WORK ORDER:
Since only part of the material below is wanted, output exactly the lines from the one with "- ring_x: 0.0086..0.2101" up to and including the one with "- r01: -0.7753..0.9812".

Start of EXTRACTED INFORMATION

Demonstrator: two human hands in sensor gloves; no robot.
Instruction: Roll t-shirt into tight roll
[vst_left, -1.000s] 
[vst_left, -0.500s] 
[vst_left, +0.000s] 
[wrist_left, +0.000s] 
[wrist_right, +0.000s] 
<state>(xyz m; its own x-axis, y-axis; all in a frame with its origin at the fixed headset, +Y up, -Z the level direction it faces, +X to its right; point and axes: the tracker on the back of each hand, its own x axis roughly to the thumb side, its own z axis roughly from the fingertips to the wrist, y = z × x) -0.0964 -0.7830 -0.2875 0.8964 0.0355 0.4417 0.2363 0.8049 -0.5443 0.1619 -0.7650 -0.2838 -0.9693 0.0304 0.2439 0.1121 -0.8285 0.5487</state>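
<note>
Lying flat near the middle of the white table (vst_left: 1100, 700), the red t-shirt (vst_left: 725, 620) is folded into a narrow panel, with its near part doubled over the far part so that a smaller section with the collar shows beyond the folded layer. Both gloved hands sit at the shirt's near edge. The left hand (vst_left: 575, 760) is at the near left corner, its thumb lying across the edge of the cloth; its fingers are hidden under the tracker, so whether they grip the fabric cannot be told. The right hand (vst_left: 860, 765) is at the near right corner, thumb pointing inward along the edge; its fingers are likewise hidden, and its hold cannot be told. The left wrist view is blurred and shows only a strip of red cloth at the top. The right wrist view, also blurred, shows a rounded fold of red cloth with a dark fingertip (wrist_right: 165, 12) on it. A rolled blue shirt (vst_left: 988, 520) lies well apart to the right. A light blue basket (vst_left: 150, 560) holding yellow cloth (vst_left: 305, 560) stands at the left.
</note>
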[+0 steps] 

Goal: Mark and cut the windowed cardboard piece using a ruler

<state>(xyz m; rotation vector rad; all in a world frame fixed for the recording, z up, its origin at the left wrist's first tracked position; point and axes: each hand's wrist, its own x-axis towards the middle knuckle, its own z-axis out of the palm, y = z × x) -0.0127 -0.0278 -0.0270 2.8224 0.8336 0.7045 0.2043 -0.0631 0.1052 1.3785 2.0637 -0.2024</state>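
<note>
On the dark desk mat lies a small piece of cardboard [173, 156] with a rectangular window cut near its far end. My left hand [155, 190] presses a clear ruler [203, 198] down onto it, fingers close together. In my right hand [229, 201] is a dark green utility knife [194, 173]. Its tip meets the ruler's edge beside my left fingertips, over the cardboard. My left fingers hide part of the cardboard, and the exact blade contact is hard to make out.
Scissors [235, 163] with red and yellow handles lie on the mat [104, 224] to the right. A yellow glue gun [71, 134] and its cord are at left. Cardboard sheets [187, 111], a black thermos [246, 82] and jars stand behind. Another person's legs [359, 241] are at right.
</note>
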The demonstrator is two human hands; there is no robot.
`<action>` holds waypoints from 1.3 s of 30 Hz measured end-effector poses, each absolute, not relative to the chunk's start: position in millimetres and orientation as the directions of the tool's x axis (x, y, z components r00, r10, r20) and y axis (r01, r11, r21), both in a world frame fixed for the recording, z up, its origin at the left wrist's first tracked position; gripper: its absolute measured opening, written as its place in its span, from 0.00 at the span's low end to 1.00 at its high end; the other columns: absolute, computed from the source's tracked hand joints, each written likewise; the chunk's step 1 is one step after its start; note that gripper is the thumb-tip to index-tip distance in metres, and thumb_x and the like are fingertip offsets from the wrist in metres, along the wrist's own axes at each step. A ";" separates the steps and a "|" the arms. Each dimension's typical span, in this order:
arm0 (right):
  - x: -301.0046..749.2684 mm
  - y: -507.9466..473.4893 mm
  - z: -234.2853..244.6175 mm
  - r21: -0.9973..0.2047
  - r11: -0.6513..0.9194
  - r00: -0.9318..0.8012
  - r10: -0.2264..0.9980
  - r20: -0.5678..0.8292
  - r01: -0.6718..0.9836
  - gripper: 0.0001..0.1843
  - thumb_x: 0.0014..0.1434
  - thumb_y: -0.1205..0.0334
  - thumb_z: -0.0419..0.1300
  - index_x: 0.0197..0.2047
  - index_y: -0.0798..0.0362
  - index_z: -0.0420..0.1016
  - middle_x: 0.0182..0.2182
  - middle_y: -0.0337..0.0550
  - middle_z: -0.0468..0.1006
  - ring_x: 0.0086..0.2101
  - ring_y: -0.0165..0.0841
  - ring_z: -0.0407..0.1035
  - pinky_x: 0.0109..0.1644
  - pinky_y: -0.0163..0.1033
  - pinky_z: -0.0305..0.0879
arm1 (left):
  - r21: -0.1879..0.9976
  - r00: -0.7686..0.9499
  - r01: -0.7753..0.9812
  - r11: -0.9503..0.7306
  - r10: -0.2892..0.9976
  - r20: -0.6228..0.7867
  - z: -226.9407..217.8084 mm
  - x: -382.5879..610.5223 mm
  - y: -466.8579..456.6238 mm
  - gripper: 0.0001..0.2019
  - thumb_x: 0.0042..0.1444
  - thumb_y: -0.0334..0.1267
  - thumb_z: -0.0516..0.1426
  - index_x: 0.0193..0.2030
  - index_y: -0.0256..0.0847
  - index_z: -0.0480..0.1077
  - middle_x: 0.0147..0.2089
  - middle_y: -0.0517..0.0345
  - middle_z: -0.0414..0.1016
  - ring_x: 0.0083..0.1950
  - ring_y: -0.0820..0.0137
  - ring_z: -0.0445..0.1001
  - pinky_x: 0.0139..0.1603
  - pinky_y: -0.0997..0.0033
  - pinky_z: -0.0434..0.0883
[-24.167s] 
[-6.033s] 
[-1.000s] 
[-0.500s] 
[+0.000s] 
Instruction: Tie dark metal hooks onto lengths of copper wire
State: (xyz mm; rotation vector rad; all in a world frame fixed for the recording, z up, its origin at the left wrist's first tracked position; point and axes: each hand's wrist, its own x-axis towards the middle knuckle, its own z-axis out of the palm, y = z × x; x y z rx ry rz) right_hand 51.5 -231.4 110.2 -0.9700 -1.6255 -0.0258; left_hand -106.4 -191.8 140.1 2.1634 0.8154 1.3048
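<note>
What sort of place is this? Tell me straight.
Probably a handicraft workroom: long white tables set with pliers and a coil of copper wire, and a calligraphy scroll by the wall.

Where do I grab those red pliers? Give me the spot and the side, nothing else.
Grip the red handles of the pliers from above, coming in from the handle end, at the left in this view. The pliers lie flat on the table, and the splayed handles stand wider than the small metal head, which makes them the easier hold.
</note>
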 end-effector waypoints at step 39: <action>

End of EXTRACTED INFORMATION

SOLUTION FOR THIS TASK:
  - ring_x: 0.0086..0.2101
  - ring_y: -0.0165..0.0841
  - ring_z: -0.0407..0.1035
  - pinky_x: 0.0109..0.1644
  - pinky_y: -0.0163..0.1033
  - pinky_z: -0.0305..0.0879
arm1 (left):
  - r21: -0.1879..0.9976
  - r00: -0.7686..0.9499
  - r01: -0.7753..0.9812

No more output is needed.